There is a philosophical debate in Application Security, whether scanning should occur in the CI/CD pipeline or in an IDE plugin on the developer’s local environment. In this blog, we explore the benefits and drawbacks of both AppSec philosophies as well as present a third option: pipelineless security.
Just because we’ve always done something one way, doesn’t mean that’s the best way to do it! TSA PreCheck > taking off your shoes in the airport. Espresso and pour over > Folgers. Most of us know this to be true, yet consciously moving away from “the way things have always been done” can be very difficult.
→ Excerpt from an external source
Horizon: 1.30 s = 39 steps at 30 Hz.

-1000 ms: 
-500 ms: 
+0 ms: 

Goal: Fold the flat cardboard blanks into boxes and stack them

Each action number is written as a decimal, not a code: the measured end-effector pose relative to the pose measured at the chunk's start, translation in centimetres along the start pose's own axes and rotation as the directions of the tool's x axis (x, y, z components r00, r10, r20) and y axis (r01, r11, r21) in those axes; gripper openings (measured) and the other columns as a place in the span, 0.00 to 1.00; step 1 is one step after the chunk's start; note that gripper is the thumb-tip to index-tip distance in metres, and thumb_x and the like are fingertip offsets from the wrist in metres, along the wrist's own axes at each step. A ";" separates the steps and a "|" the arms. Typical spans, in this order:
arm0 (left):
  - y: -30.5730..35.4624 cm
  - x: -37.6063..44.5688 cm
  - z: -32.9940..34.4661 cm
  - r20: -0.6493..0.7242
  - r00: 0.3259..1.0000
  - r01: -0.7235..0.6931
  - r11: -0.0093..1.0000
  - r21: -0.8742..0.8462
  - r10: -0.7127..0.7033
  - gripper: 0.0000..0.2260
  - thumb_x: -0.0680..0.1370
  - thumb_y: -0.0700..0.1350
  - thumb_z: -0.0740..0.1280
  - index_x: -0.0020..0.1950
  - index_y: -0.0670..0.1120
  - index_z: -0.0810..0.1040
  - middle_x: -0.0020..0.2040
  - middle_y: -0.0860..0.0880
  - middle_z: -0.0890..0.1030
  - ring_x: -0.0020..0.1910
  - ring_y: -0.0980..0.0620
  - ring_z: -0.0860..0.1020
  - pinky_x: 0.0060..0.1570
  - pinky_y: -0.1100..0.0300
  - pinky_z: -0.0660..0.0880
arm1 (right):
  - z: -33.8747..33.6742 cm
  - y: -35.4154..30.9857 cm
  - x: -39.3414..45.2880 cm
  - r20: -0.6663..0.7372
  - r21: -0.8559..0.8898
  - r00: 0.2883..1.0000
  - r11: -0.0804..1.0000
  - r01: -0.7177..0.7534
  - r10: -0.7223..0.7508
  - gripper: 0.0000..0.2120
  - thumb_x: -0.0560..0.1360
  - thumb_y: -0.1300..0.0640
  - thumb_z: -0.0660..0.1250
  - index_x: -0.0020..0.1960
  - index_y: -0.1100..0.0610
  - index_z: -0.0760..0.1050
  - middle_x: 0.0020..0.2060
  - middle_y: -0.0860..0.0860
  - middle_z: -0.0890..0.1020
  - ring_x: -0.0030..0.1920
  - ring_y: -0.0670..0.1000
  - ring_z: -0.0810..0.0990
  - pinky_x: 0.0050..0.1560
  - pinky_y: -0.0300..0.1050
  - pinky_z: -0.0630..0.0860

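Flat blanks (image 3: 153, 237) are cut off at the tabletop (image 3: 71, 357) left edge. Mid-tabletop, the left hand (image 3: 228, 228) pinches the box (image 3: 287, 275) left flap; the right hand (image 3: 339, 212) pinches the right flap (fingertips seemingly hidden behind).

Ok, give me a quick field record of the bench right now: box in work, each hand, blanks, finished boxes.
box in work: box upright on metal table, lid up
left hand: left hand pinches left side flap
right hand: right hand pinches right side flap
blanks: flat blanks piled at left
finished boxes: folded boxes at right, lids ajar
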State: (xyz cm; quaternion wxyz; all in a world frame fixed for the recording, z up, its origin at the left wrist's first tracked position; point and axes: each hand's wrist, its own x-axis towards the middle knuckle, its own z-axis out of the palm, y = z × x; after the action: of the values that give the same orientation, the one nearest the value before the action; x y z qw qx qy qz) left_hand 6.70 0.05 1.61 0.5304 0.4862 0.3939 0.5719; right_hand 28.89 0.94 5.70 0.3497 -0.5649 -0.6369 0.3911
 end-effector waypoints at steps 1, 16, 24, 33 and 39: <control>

It’s why people often suggest that a disruptive product needs to be 10x better to displace an incumbent.
In our world of Application Security, I often hear from security teams who are looking for alternatives: “We have our security scanners in Jenkins, because that is where scanners go. But there must be a better way.” Well, we think it is time to challenge the status quo in AppSec and examine a new approach that might just be 10x better.
As continuous integration, continuous delivery (CI/CD) pipelines gained massive popularity during the 2010s, AppSec teams were presented with (at that point in time) what seemed to be a natural place to inject security scanning: as soon as code is merged into development or production. With everyone having moved to CI/CD pipelines, why not shift security into pipelines where our developers are? Seems logical enough.
There have been several impressive security companies to leverage the momentum of CI/CD adoption such as Checkmarx, Varacode, and others. Even some newer companies and open-source scanners, such as the secrets scanner GitLeaks, introduced command line interfaces (CLI) to trigger various scans.
And yet, many AppSec teams are left wanting something better. Let’s examine the benefits and the drawbacks of using an in-pipeline security scanner.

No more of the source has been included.